## Problem requirements
Would you output all the lines below precisely as they stand, leaving each picture out?
========================================
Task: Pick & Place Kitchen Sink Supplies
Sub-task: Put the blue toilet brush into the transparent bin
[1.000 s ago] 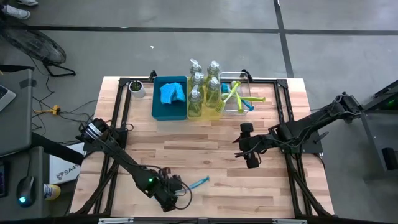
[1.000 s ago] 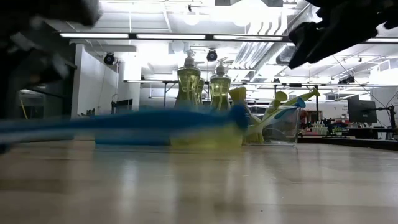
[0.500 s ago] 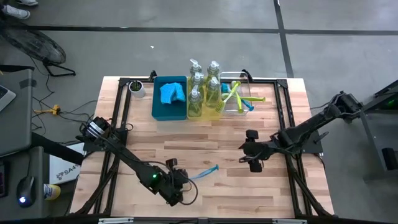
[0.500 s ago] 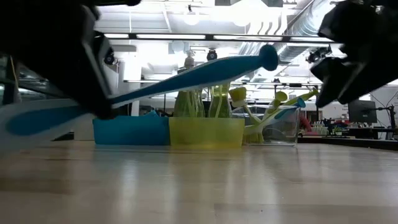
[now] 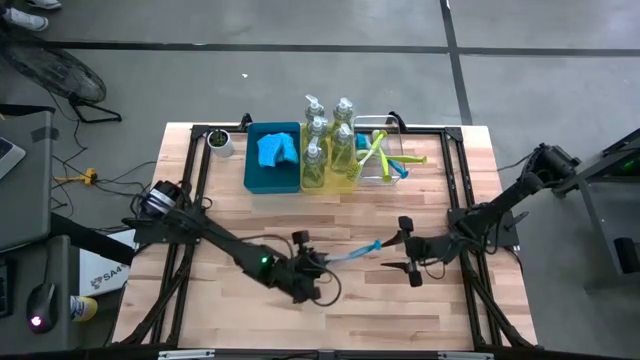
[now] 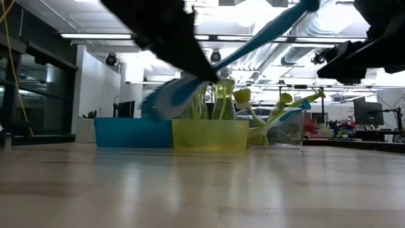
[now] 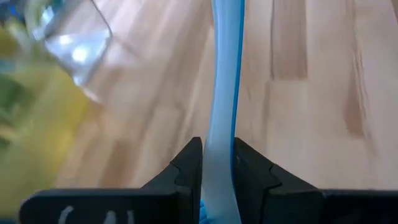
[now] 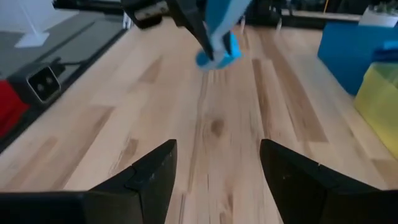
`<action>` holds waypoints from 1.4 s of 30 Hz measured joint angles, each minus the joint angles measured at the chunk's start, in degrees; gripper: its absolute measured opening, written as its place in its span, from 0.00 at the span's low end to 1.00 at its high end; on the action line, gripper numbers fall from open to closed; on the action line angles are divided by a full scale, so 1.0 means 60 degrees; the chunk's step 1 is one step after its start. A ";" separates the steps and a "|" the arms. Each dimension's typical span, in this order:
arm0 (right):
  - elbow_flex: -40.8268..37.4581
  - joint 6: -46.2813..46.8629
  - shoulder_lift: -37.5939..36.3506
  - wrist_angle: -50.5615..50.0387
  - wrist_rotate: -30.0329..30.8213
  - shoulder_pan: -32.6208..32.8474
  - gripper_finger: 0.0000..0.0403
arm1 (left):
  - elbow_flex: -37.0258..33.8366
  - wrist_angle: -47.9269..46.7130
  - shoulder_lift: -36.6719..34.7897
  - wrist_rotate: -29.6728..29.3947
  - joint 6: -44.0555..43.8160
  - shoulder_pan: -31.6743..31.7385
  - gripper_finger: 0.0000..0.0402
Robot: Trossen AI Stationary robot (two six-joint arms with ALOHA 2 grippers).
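Brush (image 5: 352,255), blue and long-handled, is pinched in the left pincer (image 5: 318,266) and held clear above the bench (image 5: 240,210) near its middle, handle angled toward the right pincer (image 5: 404,254). That pincer hangs just beside the handle tip, fingers (image 8: 143,180) spread, gripping nothing.
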 joint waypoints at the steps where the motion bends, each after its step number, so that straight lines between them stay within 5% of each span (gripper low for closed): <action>1: -0.0067 -0.0121 -0.0001 0.0246 0.0061 0.0026 0.56 | 0.0000 0.0327 0.0000 -0.0011 0.0382 0.0129 0.14; 16: -0.0354 -0.2459 0.0000 0.3201 0.0679 -0.0178 0.56 | 0.0004 0.4144 -0.0011 0.1426 0.3840 0.1644 0.14; 42: -0.0354 -0.4464 0.0000 0.7330 -0.1745 -0.1049 0.55 | 0.0007 0.4785 -0.0011 0.1961 0.4546 0.1914 0.14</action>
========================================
## Task result
Task: Pick & Place Kitchen Sink Supplies
Sub-task: Put the blue toilet brush into the transparent bin
[1.000 s ago] 
[1.000 s ago] 
[0.500 s ago] 
[0.500 s ago] 
[now] 
[now] 
[now] 
[now] 
`<action>` holds waypoints from 1.4 s of 30 Hz measured joint angles, each minus the joint angles measured at the chunk's start, in degrees; gripper: its absolute measured opening, written as its place in its span, from 0.00 at the span's low end to 1.00 at its high end; on the action line, gripper numbers fall from open to closed; on the action line angles are divided by a full scale, so 1.0 means 60 degrees; the chunk's step 1 is one step after its start. A ";" separates the steps and a "|" the arms. Each dimension's typical span, in this order:
arm0 (right):
  - elbow_flex: -40.8268..37.4581
  - joint 6: -46.2813..46.8629
  - shoulder_lift: -37.5939..36.3506
  - wrist_angle: -50.5615..50.0387
  - wrist_rotate: -30.0329..30.8213
  - shoulder_pan: -32.6208..32.8474
  - gripper_finger: 0.0000..0.0403
arm1 (left):
  - elbow_flex: -37.0258..33.8366
  - wrist_angle: -47.9269..46.7130
  - shoulder_lift: -36.6719..34.7897
  - wrist_rotate: -29.6728..29.3947
  - joint 6: -44.0555..43.8160
  - shoulder_pan: -31.6743..31.7385
  - gripper_finger: 0.0000..0.0402
Robot: Trossen AI Stationary robot (two six-joint arms with ALOHA 2 grippers).
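Brush (image 5: 352,255), blue and long-handled, is pinched in the left pincer (image 5: 318,266) and held clear above the bench (image 5: 240,210) near its middle, handle angled toward the right pincer (image 5: 404,254). That pincer hangs just beside the handle tip, fingers (image 8: 143,180) spread, gripping nothing.
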 joint waypoints at the steps where the motion bends, each after its step number, so that straight lines between them stay within 5% of each span (gripper low for closed): <action>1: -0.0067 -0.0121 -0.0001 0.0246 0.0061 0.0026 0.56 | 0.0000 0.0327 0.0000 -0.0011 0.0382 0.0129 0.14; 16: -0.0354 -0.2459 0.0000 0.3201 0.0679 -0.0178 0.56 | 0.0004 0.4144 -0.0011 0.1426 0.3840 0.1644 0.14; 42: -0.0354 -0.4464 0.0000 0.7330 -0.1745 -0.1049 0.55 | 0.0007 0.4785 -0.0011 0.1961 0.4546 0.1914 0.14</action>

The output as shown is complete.